こんな映画は見ちゃいけない!

映画ライター・福本ジローによる、ハリウッドの大作から日本映画の小品までスポットを当てる新作映画専門批評サイト。

ザ・ローリング・ストーンズ シャイン・ア・ライト

otello2008-12-04

ザ・ローリング・ストーンズ シャイン・ア・ライト SHINE A LIGHT

ポイント ★★*
DATE 08/10/1
THEATER KT
監督 マーティン・スコセッシ
ナンバー 238
出演 ザ・ローリング・ストーンズ/クリスティーナ・アギレラ/ジャック・ホワイト/バディ・ガイ
批評 ネタばれ注意! 結末に触れています


マーティン・スコセッシという米国映画界の巨匠ですら手におえないザ・ローリング・ストーンズの強烈なわがまま。打ち合わせどおりにステージを作り撮影機材を据える場所を客席に確保したのに、直前になってミック・ジャガーから横槍が入る。スコセッシはやきもきするがミックと連絡は取れない。彼らが歌う曲目すら決定せず、ますますスコセッシの苛立ちは募る。そんな彼の苦労を知ってかしらずか、ミックは次々と決定事項にけちをつけ始める。ライブの撮影に入る前のスコセッシの苦悩が一番の見所だ。


06年秋、ニューヨークでおこなわれたザ・ローリング・ストーンズのライブをスコセッシが映画化する。会場にはクリントン元大統領の家族や知人も大勢訪れ、客席のボルテージが沸騰、ミックが歌い始める。

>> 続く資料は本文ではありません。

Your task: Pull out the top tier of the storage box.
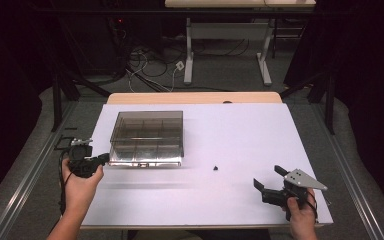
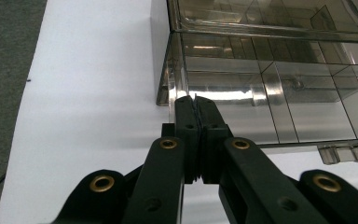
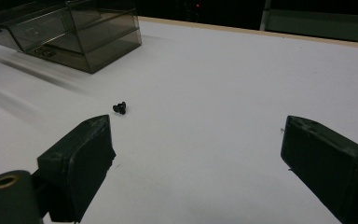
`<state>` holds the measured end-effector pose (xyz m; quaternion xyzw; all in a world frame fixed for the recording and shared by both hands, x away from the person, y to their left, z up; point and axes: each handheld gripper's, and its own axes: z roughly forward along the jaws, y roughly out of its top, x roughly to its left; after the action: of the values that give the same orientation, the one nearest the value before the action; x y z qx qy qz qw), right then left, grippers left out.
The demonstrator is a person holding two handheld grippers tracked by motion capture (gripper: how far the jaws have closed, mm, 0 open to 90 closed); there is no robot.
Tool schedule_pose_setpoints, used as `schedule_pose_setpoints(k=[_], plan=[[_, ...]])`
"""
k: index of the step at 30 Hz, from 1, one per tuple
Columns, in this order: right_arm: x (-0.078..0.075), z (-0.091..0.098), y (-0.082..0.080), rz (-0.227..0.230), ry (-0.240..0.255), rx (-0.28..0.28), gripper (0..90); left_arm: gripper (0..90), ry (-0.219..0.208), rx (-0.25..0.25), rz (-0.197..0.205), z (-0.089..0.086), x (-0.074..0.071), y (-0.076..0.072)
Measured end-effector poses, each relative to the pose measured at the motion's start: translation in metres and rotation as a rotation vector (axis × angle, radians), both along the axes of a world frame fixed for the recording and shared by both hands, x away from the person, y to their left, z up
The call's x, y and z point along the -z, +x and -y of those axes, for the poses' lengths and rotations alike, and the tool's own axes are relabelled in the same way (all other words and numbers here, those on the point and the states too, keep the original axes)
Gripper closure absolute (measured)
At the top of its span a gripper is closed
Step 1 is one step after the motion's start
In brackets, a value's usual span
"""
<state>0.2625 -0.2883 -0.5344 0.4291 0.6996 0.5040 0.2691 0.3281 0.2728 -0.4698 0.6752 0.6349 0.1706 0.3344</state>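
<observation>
A smoky clear plastic box (image 1: 147,137) with several compartments stands on the left half of the white table (image 1: 230,135). My left gripper (image 1: 104,160) is shut, and in the left gripper view its tips (image 2: 195,99) sit against the box's (image 2: 270,88) near left corner. Nothing shows between its jaws. A small black screw (image 1: 215,168) lies loose on the table to the right of the box. My right gripper (image 1: 267,176) stands open near the front right, its jaws pointing toward the screw (image 3: 119,108) and a fair way short of it. The box (image 3: 74,37) lies beyond.
The box has a small latch tab (image 2: 344,153) on its front edge. The table's front edge (image 1: 200,227) runs just behind both hands. Beyond the far edge are a floor with cables (image 1: 150,70) and another table's legs (image 1: 190,55).
</observation>
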Motion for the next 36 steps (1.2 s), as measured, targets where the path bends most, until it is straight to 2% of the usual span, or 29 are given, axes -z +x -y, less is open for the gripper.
schedule_pose_setpoints(k=[8, 9, 11, 13, 17, 20, 24, 28, 32, 36], plan=[[0.0, 0.0, 0.0, -0.003, 0.0, -0.001, 8.8, 80.4, -0.003, -0.005, 0.01, -0.003, -0.001, -0.002], [0.0, 0.0, 0.0, -0.002, -0.001, 0.0, 8.7, 79.7, -0.003, -0.002, 0.025, -0.004, -0.001, -0.003], [0.0, 0.0, 0.0, 0.002, -0.002, 0.0, 8.8, 77.6, 0.002, 0.007, 0.029, -0.005, -0.003, -0.003], [0.0, 0.0, 0.0, 0.0, -0.003, -0.002, 8.8, 74.1, 0.024, 0.004, 0.05, -0.005, -0.004, -0.004], [0.0, 0.0, 0.0, 0.0, -0.006, -0.003, 8.8, 72.2, 0.015, 0.005, 0.068, -0.004, -0.006, -0.005], [-0.001, 0.0, 0.0, -0.003, -0.004, 0.001, 8.8, 68.0, 0.003, 0.014, 0.105, -0.003, -0.008, -0.006], [0.0, 0.0, 0.0, 0.002, -0.004, -0.002, 8.8, 62.6, 0.025, 0.033, 0.137, 0.003, -0.012, -0.007], [-0.001, 0.0, 0.0, 0.004, -0.006, -0.006, 8.8, 62.1, 0.057, 0.053, 0.166, 0.009, -0.016, -0.008], [-0.001, 0.001, 0.0, 0.0, -0.006, 0.0, 8.8, 62.0, 0.014, 0.071, 0.178, 0.013, -0.016, -0.007], [-0.001, 0.0, -0.001, -0.002, -0.001, 0.0, 8.8, 57.6, 0.024, 0.092, 0.202, 0.018, -0.017, -0.007]])
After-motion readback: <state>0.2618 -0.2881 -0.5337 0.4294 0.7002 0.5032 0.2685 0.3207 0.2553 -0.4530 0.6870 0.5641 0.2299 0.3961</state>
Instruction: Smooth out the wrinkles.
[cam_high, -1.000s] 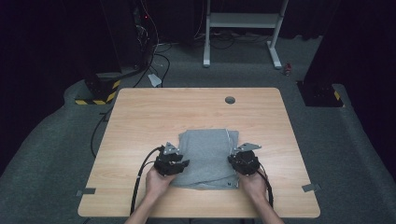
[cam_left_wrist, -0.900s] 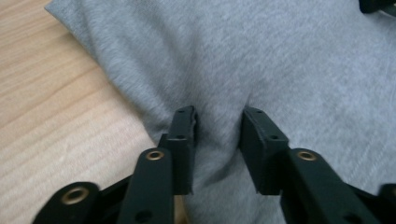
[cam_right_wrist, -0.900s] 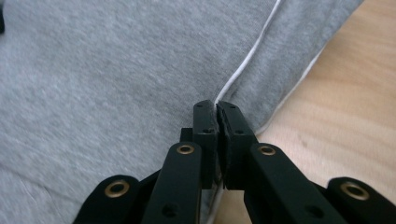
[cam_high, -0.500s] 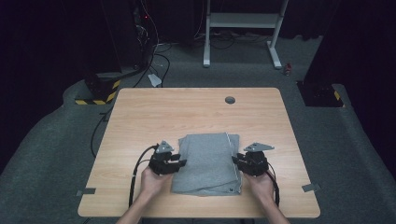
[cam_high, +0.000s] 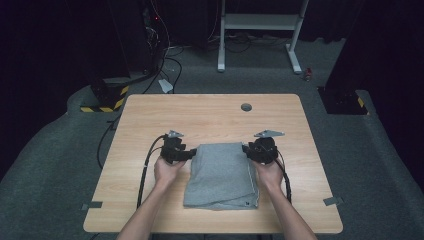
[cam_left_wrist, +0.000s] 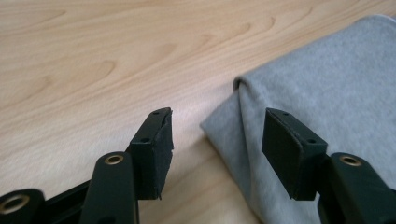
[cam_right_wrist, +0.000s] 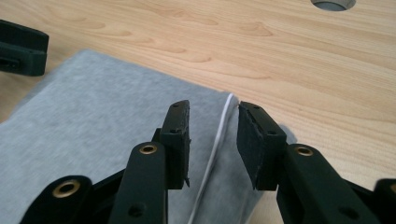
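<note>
While no brand, label or readable writing shows on anything here, one folded grey cloth (cam_high: 222, 175) lies on the wooden counter (cam_high: 210, 117) between the two claws. The left claw (cam_high: 190, 154) sits at the cloth's far left corner, the right claw (cam_high: 246, 150) at its far right corner, each held in one of the person's hands.

In the left gripper view, the left claw (cam_left_wrist: 217, 140) stands spread, its jaws having just been opening; the folded corner of the cloth (cam_left_wrist: 322, 93) lies between and below them, and neither pad presses on it. One jaw hangs over bare wood, the other over the fabric.

In the right gripper view, the right claw (cam_right_wrist: 213, 140) is parted by a narrower gap, and its jaws too have just been opening. The cloth's edge, with one white stitched seam (cam_right_wrist: 219, 135) running along it, passes through the gap; the pads stand clear of it on both sides. The cloth (cam_right_wrist: 93, 112) stretches away to that claw's left, where the other gripper shows beyond its far corner.

Past the right claw, one round grey grommet (cam_high: 246, 107) is set into the counter (cam_right_wrist: 280, 46), well apart from the cloth.
</note>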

よくある記録映画のように、遠景からステージを捉えるのではなく、客席やステージ脇、さらにクレーンまで使った数台のカメラでストーンズの魂をとらえようとする。アップやロング、流れるような動き、カメラは縦横無尽に動きまわり、熱唱するミックの姿をさまざまな角度から余すことなく収めてしまう。この映画の主題はあくまでこのライブを臨場感と立体感のある映像とサウンドに記録すること。過去のフィルムの挿入を最小限に抑えているのでライブの流れを途切れさせることはなく、ナレーションでの解説もない。見るものはストーンズの「現在」をじっくりと観察し、ライブに熱狂することができる。

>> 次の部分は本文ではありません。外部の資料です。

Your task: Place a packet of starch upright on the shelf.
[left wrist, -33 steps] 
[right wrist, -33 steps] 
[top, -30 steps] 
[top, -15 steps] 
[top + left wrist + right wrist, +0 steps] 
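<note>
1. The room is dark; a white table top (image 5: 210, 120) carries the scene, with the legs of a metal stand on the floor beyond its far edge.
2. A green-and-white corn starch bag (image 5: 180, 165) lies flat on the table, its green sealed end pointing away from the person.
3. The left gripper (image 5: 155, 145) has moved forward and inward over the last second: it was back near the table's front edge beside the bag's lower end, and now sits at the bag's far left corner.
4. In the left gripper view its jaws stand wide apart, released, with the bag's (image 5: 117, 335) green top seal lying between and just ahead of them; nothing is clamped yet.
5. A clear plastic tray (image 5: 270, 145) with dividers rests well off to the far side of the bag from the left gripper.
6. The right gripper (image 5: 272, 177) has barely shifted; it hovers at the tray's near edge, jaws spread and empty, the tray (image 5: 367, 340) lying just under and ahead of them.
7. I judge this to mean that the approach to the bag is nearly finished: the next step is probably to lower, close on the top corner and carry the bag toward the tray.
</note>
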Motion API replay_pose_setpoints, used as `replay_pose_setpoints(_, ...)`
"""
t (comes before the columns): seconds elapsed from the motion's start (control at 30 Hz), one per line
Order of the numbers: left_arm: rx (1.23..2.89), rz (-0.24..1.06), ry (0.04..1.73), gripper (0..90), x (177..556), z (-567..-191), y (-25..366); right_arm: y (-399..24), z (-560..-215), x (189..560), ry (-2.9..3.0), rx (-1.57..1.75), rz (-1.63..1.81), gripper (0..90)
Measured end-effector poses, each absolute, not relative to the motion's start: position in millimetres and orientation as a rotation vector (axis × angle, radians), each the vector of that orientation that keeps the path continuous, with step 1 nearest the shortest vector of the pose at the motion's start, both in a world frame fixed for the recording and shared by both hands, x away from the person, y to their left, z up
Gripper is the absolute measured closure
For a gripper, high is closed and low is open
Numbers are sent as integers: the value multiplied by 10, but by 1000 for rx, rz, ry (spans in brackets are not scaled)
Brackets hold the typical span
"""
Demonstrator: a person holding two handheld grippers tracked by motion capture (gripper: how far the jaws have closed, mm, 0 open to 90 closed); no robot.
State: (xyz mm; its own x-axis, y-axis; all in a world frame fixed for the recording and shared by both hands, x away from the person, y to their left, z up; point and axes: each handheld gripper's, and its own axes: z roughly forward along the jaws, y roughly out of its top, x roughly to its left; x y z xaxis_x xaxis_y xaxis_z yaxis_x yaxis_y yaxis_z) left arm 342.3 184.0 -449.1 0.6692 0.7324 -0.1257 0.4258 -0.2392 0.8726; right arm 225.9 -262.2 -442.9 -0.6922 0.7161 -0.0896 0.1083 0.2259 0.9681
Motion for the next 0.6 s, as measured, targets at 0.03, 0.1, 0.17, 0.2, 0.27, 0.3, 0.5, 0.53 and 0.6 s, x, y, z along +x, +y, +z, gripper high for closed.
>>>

演奏後ステージから楽屋に引き上げるキースをカメラは追うが、カメラはいつの間にか彼を追い越して楽屋の外に出る。そして「up,up」という声と共に上空に舞い上がり、最後はマンハッタンを俯瞰する。この間のワンショットにスコセッシの遊び心があふれているが、あまたのカットをつなぐ編集という作業を通じて、コンサートですらひとつの物語にしてしまうスコセッシ流映画術の神髄が余すことなく込められたていた。